- What is expected -
Among the records below, find the line that has "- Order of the"; from there, give the lines again exactly, and stop after the line that has "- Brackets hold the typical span".

══ Supplied material

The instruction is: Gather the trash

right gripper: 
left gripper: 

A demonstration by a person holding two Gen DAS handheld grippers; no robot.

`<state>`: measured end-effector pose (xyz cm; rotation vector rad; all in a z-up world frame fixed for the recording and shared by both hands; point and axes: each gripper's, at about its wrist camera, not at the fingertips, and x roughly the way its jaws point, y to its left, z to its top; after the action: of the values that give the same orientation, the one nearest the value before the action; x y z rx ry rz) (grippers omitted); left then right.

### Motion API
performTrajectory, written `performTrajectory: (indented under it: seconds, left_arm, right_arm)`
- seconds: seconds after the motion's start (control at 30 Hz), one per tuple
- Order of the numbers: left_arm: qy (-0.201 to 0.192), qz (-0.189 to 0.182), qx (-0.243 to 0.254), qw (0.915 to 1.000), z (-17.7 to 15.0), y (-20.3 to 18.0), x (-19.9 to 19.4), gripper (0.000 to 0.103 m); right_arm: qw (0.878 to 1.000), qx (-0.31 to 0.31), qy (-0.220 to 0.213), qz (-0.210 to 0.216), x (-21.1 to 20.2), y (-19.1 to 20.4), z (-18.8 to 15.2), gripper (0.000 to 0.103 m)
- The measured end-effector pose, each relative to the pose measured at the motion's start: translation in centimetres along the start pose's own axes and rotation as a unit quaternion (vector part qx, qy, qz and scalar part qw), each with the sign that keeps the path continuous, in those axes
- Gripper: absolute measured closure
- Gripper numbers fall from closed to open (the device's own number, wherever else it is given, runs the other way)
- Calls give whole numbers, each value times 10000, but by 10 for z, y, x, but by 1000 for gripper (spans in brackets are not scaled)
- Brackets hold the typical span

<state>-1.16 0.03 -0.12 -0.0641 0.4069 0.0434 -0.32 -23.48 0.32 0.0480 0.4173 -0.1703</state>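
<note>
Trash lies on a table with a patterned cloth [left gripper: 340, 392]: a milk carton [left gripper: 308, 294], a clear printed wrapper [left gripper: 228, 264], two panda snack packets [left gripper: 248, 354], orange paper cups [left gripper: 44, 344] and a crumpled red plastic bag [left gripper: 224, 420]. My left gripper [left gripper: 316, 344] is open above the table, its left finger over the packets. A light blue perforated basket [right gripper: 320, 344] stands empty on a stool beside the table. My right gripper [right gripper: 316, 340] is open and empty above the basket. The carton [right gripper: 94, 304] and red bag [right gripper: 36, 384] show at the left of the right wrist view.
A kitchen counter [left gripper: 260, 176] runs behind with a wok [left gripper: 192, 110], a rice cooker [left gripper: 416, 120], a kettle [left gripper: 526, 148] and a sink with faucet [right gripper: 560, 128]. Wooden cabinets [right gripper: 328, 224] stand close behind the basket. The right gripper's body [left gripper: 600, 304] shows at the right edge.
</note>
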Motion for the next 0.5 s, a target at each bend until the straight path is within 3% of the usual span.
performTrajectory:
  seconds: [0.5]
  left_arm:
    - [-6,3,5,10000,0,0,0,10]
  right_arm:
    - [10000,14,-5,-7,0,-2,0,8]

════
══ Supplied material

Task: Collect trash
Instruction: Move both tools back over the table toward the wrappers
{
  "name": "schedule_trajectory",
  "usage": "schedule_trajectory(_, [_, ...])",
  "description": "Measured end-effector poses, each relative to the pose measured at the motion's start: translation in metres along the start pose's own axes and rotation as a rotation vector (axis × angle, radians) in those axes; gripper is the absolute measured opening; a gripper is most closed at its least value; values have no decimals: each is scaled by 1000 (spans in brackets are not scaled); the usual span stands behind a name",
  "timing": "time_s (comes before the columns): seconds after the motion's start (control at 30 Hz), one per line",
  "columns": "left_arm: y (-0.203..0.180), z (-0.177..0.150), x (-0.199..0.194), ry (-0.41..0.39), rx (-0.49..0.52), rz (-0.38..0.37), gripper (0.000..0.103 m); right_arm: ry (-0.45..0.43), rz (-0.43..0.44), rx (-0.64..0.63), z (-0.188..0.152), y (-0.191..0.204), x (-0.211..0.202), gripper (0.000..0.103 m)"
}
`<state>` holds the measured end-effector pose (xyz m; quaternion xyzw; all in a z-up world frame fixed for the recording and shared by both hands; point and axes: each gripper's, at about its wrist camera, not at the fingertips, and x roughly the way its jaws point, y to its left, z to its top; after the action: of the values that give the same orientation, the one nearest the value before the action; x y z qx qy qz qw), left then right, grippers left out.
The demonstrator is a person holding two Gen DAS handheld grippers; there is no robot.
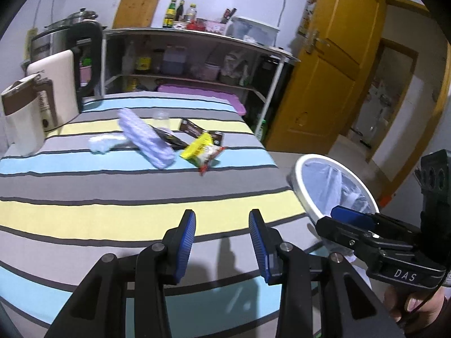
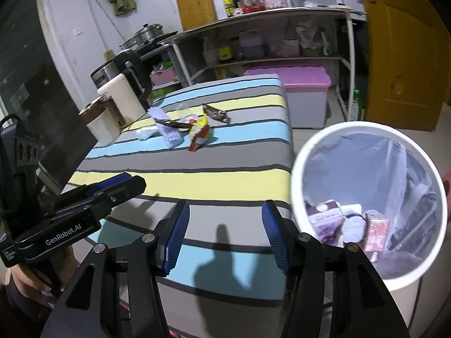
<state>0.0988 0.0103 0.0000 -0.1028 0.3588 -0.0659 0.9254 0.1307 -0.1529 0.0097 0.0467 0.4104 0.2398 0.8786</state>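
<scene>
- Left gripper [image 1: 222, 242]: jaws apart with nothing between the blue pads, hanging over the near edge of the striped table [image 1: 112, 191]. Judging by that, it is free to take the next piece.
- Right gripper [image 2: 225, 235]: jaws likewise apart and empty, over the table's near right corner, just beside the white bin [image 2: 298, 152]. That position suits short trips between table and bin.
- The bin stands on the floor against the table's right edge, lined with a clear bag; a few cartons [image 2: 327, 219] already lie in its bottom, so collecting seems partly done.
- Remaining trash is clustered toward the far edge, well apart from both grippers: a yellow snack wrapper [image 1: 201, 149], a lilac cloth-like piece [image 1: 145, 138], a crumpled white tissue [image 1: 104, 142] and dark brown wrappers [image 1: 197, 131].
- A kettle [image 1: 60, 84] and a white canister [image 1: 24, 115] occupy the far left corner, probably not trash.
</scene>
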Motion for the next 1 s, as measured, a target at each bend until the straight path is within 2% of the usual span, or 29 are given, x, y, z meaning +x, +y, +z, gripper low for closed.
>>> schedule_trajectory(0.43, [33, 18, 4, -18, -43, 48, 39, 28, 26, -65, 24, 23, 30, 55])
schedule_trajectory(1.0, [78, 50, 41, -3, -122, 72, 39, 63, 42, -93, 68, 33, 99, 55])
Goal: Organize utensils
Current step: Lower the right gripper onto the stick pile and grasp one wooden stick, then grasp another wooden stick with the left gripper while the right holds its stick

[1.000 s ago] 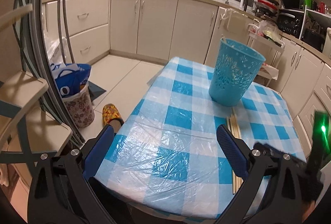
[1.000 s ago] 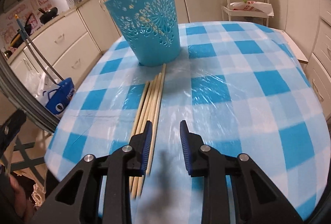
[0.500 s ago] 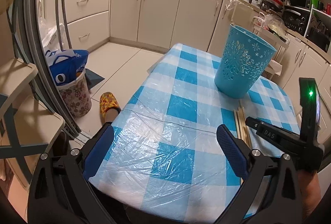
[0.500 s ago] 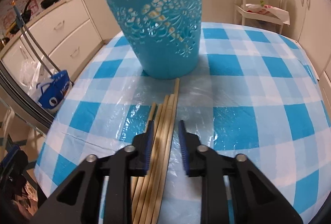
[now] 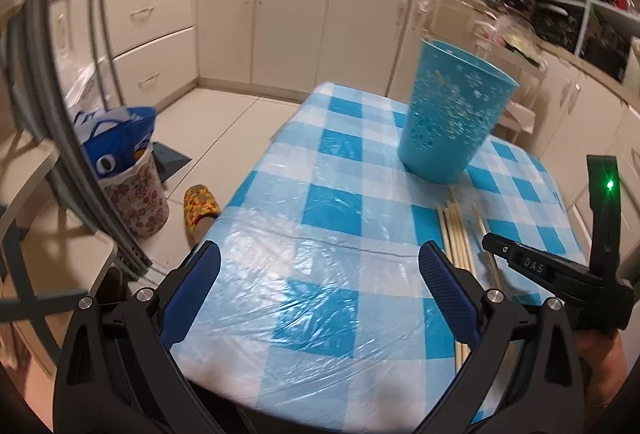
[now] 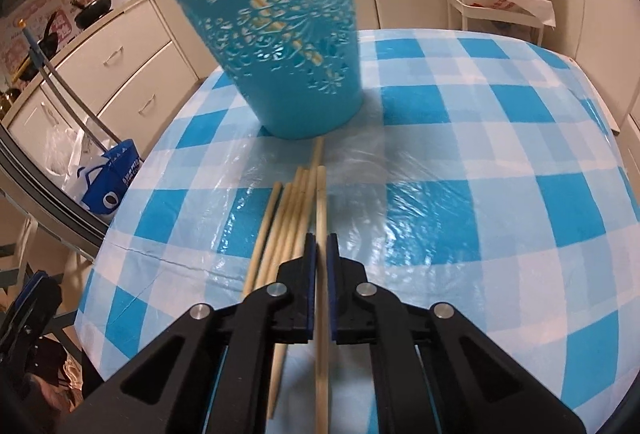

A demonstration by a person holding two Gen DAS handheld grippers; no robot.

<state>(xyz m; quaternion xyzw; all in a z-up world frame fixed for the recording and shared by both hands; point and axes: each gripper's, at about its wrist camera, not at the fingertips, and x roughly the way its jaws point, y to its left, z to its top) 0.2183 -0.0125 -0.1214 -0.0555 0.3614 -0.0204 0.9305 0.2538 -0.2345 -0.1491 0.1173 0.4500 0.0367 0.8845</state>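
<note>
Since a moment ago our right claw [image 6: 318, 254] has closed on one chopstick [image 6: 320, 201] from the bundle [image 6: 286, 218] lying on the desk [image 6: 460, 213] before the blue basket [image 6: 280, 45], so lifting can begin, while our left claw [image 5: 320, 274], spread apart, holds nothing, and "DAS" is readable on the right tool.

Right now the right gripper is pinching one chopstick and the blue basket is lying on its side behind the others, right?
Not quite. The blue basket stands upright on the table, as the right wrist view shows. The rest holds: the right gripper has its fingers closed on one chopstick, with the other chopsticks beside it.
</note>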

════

- Answer box -
- Order of the numbers: left_arm: qy (-0.201 to 0.192), qz (-0.189 to 0.182), qx (-0.243 to 0.254), qw (0.915 to 1.000), z (-17.7 to 15.0), y (-20.3 to 18.0), x (-19.9 to 19.4), gripper (0.000 to 0.103 m); right_arm: qw (0.878 to 1.000), qx (-0.31 to 0.31), qy (-0.220 to 0.213), qz (-0.210 to 0.216), x (-21.1 to 20.2), y (-19.1 to 20.4), z (-18.8 to 15.2), gripper (0.000 to 0.103 m)
- The measured end-effector pose, each relative to the pose measured at the motion's start: translation in centimetres along the start pose's own axes and rotation as a unit quaternion (vector part qx, qy, qz and scalar part qw), each with the sign that keeps the path continuous, in those axes
- Gripper: absolute measured closure
- Gripper numbers fall from closed to open (the device's own number, wherever else it is given, runs the other way)
- Calls give whole numbers, each value times 10000, but by 10 for z, y, x, but by 1000 for gripper (spans in brackets are not scaled)
- Brackets hold the typical span

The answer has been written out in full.